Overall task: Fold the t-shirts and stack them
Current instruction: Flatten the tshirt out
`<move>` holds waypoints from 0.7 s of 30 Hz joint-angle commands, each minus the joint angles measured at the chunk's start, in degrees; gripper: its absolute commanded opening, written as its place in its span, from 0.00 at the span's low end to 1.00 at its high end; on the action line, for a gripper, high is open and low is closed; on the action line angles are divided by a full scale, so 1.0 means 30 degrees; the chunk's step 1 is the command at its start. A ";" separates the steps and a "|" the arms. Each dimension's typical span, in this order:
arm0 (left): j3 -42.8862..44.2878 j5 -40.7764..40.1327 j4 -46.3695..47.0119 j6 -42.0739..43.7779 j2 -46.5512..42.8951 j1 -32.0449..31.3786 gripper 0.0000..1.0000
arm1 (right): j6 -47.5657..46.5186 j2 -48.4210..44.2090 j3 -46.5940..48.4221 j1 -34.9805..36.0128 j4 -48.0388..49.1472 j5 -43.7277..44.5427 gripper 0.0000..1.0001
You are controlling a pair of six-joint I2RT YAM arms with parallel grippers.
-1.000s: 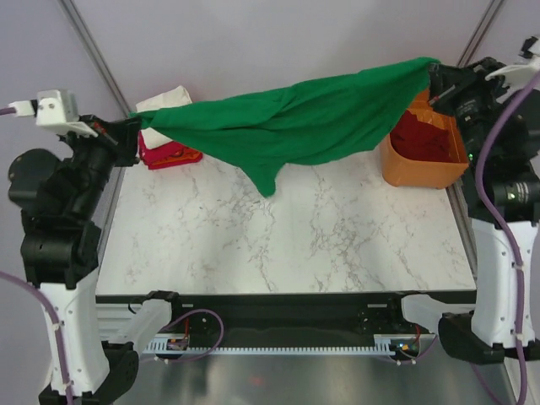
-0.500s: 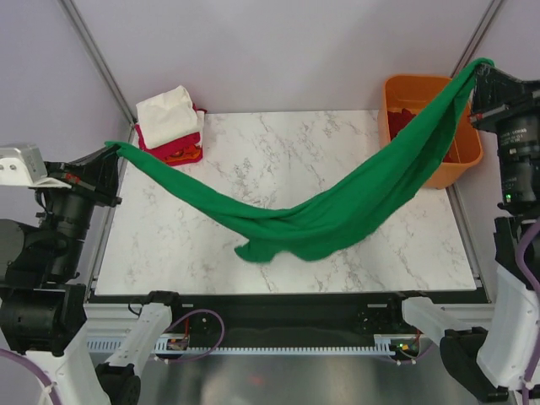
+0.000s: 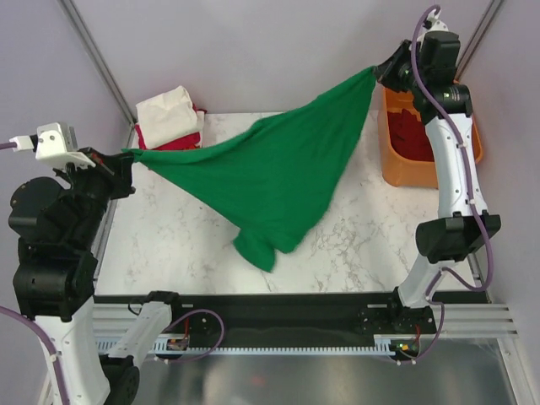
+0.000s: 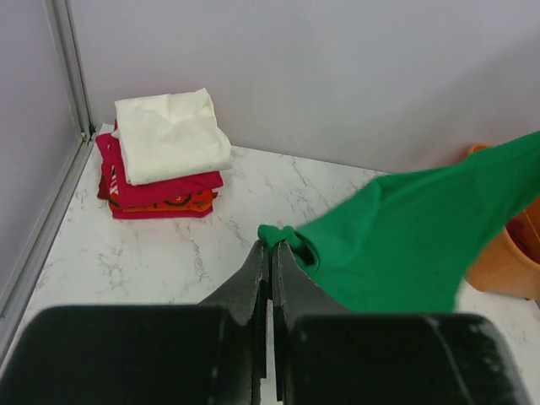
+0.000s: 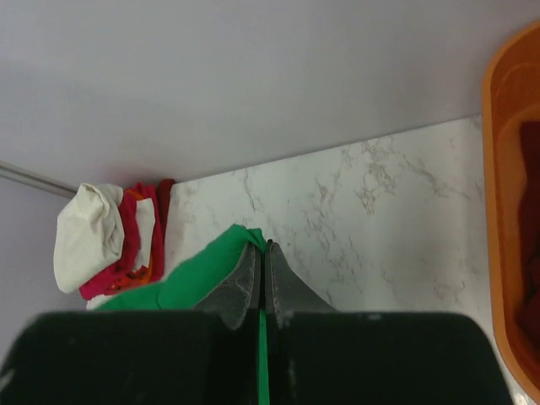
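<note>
The green shirt was held stretched in the air betw. both grippers, one corner pinched in each. Its loose lower part hung to a point below and betw. the fingers; whether that tip touched the table could not be told.

The left gripper was seen pressed together on a small bunched fold of green cloth right at its fingertips. The right gripper was likewise clamped on a green edge, w/ cloth trailing below its fingers. The spread was judged as meant to open the shirt out before it is laid flat for folding.

The folded stack (cream on top, red and orange beneath) lay beyond and left of the left fingers, by the far-left corner. The orange tub, w/ red cloth inside, sat just beside the right fingers at the right edge.

The marble under the shirt was judged enough room for laying. The tub rim and stack were the edges to be avoided.
</note>
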 commanded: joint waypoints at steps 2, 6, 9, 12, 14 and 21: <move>-0.1001 0.1083 -0.0057 -0.0330 -0.0965 0.0072 0.02 | -0.0339 -0.3882 -0.1757 -0.0781 0.0658 -0.0293 0.00; -0.4372 0.1877 -0.0525 -0.0859 -0.3017 0.0072 0.02 | -0.1160 -0.6110 -0.5664 -0.1368 0.0687 0.0090 0.00; -0.6071 0.1877 -0.0525 -0.0859 -0.3926 0.0072 0.02 | -0.1395 -0.7195 -0.7132 -0.1427 0.0425 -0.0174 0.00; -0.9055 0.4595 -0.3278 -0.4598 -0.5739 0.0072 0.02 | -0.1280 -0.7899 -0.8332 -0.1427 -0.0190 -0.0115 0.00; -1.1809 0.5068 -0.3454 -0.5279 -0.6975 0.0072 0.20 | -0.0345 -0.8805 -1.0583 -0.1427 -0.0251 -0.0786 0.00; -1.2582 0.3377 -0.4366 -0.4846 -0.7948 0.0101 1.00 | 0.0099 -1.2613 -1.7707 0.0710 0.0687 -0.0204 0.00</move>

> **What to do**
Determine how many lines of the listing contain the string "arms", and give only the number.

> **Answer for the task**
2